As the answer, set down the lines below from the one containing "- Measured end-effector" through the one containing "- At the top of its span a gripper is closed", exactly and inclusively, and no others.

+++ RECORDS PROVIDED +++

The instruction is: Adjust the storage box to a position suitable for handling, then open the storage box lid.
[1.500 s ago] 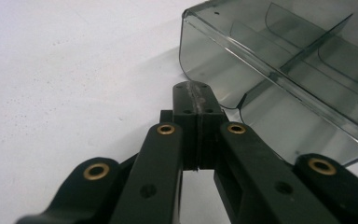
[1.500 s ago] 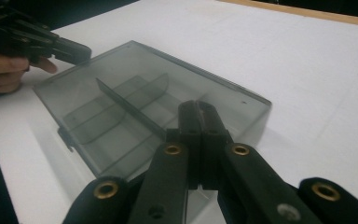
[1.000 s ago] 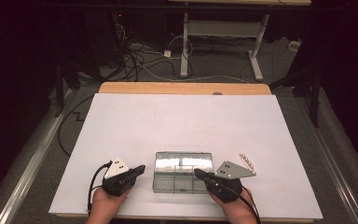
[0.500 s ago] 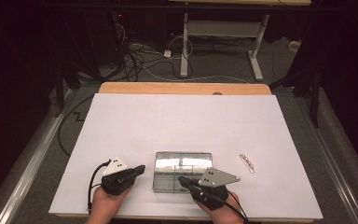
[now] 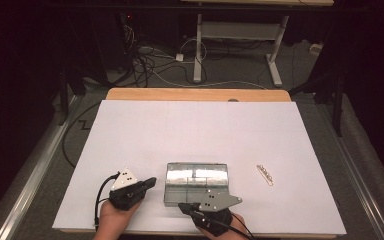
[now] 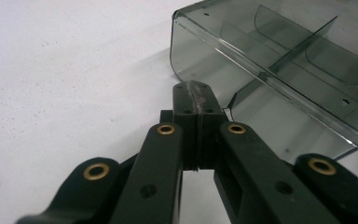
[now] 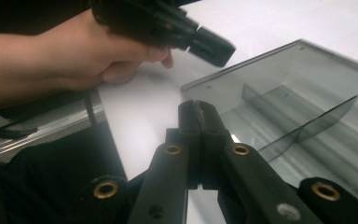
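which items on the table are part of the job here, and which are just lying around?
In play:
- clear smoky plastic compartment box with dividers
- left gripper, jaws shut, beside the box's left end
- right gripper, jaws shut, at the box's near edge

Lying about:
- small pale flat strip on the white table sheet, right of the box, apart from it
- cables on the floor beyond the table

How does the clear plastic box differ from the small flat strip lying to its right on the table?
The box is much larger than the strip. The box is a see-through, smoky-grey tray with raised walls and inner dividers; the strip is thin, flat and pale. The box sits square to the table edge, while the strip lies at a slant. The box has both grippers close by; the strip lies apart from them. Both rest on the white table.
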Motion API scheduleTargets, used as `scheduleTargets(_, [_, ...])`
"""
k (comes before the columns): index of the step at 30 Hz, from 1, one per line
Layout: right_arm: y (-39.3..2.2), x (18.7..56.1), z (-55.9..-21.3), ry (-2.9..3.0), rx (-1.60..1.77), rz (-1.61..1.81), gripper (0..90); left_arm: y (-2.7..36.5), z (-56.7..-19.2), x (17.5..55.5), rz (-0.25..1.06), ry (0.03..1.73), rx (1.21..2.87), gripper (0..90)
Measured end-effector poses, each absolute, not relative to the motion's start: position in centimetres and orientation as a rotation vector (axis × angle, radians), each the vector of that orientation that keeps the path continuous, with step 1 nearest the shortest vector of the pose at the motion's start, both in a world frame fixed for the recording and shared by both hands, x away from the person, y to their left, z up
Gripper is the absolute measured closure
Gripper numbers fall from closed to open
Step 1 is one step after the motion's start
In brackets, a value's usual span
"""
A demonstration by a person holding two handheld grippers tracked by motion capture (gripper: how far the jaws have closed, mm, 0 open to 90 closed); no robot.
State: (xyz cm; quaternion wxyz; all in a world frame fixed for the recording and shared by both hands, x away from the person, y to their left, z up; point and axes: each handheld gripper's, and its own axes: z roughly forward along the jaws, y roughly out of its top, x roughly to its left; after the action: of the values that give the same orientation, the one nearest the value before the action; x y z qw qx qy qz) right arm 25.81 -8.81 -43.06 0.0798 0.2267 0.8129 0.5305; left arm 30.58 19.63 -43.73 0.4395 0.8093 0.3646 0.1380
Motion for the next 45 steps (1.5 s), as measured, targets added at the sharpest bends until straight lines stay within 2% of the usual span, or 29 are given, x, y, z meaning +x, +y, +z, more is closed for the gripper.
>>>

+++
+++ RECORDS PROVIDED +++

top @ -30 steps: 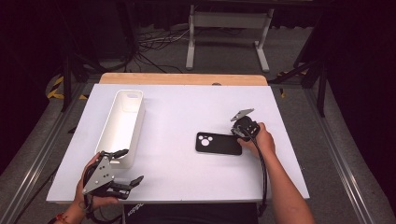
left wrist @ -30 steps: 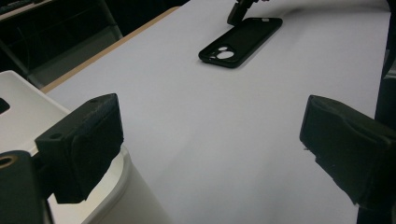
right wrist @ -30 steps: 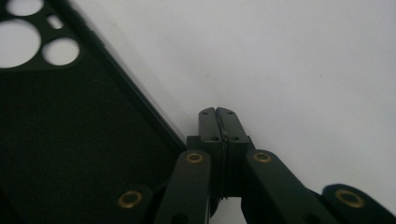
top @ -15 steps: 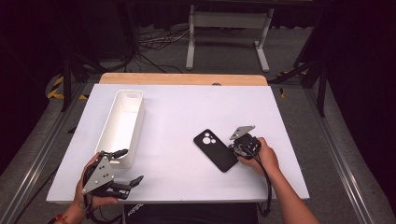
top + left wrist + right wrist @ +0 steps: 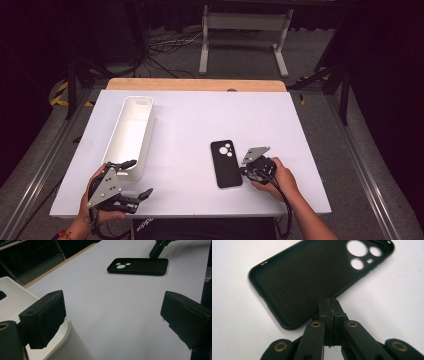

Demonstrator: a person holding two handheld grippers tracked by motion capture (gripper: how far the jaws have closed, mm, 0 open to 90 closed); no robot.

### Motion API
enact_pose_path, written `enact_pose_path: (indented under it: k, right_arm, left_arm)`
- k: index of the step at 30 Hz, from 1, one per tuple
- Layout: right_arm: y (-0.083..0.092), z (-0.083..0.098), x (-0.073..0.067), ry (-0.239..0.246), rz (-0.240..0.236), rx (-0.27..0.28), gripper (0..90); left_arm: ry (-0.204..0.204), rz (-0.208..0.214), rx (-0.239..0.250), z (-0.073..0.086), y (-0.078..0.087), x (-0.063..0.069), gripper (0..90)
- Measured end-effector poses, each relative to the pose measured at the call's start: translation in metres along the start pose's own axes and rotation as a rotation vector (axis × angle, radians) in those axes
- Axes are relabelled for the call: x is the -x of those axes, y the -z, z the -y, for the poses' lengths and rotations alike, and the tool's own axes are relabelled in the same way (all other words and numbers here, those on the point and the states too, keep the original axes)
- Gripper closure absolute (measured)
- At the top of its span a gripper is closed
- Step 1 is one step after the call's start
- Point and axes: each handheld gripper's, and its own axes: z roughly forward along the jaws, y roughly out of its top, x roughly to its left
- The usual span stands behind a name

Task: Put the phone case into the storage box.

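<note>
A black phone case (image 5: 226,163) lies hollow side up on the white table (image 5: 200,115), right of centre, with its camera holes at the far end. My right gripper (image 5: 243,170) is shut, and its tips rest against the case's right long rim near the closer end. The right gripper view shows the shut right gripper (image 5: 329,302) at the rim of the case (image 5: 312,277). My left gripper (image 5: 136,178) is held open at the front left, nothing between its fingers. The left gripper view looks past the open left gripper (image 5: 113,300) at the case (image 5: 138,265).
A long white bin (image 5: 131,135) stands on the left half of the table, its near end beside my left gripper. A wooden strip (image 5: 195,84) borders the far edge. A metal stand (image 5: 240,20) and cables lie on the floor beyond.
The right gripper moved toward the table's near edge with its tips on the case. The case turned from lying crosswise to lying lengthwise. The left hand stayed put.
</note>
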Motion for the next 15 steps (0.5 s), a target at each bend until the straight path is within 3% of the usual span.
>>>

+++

• EXERCISE RESPONSE
- Measured end-effector poses, each relative to the pose measured at the call's start: translation in metres along the start pose's own axes and rotation as a rotation vector (axis × angle, radians) in those axes
- Axes are relabelled for the call: x is the -x of those axes, y the -z, z the -y, for the poses' lengths and rotations alike, and the tool's own axes are relabelled in the same way (all other words and numbers here, those on the point and the states too, keep the original axes)
- Gripper closure absolute (measured)
- At the top of its span a gripper is closed

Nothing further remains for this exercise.